En parallèle du service obligatoire, l’Algérie a connu par le passé des mécanismes de mobilisation partielle lors de circonstances exceptionnelles, sans toutefois recourir à une mobilisation générale officielle depuis l’indépendance en 1962. Historiquement, on note notamment deux épisodes de mobilisation spéciale : d’une part en 1963 lors de la « guerre des Sables » contre le Maroc, et d’autre part durant la “décennie noire” des années 1990 face à l’insurrection islamiste.
En outre, au début des années 1980 sous la présidence de Chadli Bendjedid, une commission de préparation à la mobilisation avait été instituée, présidée par le général Mohammed Alleg. Cela indique qu’un cadre de mobilisation existait déjà il y a plusieurs décennies, bien qu’il fût resté relativement discret et n’ait jamais été appliqué à grande échelle.
Au cours des dernières années, l’Algérie a modernisé son arsenal juridique en matière de défense. Une loi n°22-20 du 1er août 2022 a ainsi été promulguée, relative à la réserve militaire, afin de mieux organiser le rappel des anciens appelés et militaires en cas de besoin. Cependant, il restait un vide juridique concernant la mobilisation générale de l’ensemble du pays.
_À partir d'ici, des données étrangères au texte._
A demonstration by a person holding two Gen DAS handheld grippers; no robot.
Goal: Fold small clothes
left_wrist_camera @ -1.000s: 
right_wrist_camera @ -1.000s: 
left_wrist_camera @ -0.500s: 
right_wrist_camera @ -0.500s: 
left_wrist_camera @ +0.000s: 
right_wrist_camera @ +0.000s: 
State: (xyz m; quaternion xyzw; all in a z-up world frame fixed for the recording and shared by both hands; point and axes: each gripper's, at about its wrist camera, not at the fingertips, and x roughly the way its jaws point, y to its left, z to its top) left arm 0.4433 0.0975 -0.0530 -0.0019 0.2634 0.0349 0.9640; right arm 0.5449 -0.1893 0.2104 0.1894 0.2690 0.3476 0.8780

La Constitution algérienne prévoit bien, à l’article 99, la possibilité pour le Président de décréter la mobilisation générale en cas de péril national, et à l’article 100 la déclaration de l’état de guerre en cas d’agression.
Jusqu’à présent, ces dispositions n’étaient pas détaillées par une loi organique, ce qui rendait nécessaire l’élaboration d’un texte pour encadrer juridiquement le passage éventuel de la paix à la guerre. C’est dans ce contexte historique et juridique qu’est né le projet de loi de 2025, afin de formaliser les modalités d’une mobilisation générale que le pays n’a, en pratique, jamais eu à décréter complètement.
Contenu et objectifs du projet de loi de 2025
Adopté en Conseil des ministres le 20 avril 2025, puis présenté au Parlement fin avril, le projet de loi sur la mobilisation générale se compose de 69 articles répartis en 7 chapitres. Son objectif affiché est de « définir les dispositions liées aux modalités d’organisation, de préparation et de mise en œuvre de la mobilisation générale, prévue par l’article 99 de la Constitution ».
Il s’inscrit dans la continuité des efforts visant à renforcer le potentiel de défense de la nation face à toute menace touchant la stabilité, l’indépendance ou l’intégrité territoriale du pays. En d’autres termes, le texte vise à structurer le passage de l’état de paix à l’état de guerre, en mobilisant efficacement l’ensemble des ressources humaines, matérielles et économiques de l’Algérie.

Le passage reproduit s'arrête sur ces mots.